Les tensions frontistes
La lettre de cinq pages d’Eric Dillies illustre parfaitement les tensions qui secouent le Front national depuis l’élection présidentielle. En évoquant la chute des réadhésions, Eric Dillies confirme, à son échelle, ce que les proches de Florian Philippot, l’ancien bras-droit de Marine Le Pen, racontent : dans certaines fédérations, la chute de nombre d’adhérents avoisinerait les 30%, et dans d’autres, leur nombre stagnerait par rapport à l’année dernière.
La fuite des cadres frontistes a aussi été confirmée par plusieurs enquêtes, dont celle de « Libération » racontant une rupture qui se crée entre la direction et les élus locaux.

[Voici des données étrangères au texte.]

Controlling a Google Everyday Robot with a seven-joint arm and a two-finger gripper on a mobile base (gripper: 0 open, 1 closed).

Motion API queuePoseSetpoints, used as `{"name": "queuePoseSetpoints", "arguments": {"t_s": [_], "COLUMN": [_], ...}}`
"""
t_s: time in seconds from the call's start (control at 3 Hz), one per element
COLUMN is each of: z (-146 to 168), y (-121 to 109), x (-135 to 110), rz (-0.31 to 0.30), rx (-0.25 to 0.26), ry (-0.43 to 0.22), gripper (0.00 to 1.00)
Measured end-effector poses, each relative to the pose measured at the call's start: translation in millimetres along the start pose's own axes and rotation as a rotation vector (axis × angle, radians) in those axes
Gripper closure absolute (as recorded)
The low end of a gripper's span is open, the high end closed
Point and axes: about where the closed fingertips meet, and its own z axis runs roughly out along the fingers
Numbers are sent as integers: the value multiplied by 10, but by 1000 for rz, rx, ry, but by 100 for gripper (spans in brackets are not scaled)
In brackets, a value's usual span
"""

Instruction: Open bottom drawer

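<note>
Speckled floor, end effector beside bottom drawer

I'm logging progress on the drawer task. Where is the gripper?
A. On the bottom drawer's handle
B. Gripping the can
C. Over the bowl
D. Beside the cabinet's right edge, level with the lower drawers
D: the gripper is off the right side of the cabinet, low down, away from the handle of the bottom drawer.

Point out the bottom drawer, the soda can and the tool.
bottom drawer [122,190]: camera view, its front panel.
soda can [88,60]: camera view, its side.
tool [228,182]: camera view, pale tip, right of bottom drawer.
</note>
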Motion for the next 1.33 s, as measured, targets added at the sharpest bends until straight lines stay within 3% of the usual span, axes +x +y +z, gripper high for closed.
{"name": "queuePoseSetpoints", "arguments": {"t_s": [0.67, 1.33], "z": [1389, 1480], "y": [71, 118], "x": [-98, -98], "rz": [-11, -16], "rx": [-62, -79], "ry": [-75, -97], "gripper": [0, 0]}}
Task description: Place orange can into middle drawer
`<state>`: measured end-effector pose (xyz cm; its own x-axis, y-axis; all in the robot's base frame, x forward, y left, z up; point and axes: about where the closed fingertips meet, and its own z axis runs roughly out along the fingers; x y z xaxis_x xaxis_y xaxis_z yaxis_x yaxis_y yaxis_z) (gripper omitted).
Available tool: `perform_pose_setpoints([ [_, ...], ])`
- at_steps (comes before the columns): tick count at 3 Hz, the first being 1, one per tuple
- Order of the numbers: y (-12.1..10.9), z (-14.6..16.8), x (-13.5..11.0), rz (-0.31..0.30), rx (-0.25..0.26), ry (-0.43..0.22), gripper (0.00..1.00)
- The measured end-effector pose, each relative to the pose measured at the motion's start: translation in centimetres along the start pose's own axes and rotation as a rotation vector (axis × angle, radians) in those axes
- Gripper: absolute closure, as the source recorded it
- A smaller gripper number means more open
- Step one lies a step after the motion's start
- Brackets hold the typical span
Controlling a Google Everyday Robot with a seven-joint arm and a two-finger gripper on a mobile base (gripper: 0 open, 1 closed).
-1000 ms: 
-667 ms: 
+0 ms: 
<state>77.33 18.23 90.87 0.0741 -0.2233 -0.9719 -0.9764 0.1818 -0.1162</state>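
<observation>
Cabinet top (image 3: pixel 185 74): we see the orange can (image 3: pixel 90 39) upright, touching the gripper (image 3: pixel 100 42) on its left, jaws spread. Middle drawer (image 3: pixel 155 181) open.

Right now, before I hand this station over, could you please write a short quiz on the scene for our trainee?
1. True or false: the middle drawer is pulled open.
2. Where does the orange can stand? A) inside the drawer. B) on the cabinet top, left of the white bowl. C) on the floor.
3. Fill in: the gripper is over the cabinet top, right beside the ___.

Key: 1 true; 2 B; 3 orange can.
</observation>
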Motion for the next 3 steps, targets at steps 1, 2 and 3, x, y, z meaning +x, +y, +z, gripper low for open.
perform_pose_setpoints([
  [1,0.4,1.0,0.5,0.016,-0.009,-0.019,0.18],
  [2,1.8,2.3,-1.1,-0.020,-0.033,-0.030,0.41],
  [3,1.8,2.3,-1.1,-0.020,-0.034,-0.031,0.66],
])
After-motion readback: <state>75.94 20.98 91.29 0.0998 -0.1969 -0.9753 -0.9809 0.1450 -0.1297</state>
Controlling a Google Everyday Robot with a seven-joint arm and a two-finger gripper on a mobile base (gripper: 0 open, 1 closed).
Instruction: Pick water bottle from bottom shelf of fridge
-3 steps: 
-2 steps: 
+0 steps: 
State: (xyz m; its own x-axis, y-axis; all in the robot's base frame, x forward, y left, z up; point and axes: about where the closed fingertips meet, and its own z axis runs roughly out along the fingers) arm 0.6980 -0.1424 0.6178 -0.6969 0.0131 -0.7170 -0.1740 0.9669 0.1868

Ou encore l’hémorragie : « Sur 1.581 conseillers municipaux portant l’étiquette FN au sortir des élections de mars 2014, 534 ont depuis cessé de siéger pour le parti d’extrême droite », expliquait « Libération ».
Enfin, Eric Dillies évoque l’audience plus que décevante de Marine Le Pen lors de son dernier passage à « l’Emission politique » de France 2. La présidente du FN n’avait réuni que 1,74 million de téléspectateurs sur le plateau de « l’Emission politique » (France 2). Il s’agit de la pire audience enregistrée par le programme depuis sa création il y a un peu plus d’un an.
endant la campagne présidentielle, lors de l’émission du 9 février dernier, Marine Le Pen avait rassemblé deux fois plus de téléspectateurs devant leur écran (3,48 millions de personnes), un record pour l’émission à l’époque. Nouvelle preuve que Marine Le Pen ne fait plus vendre, ni peur.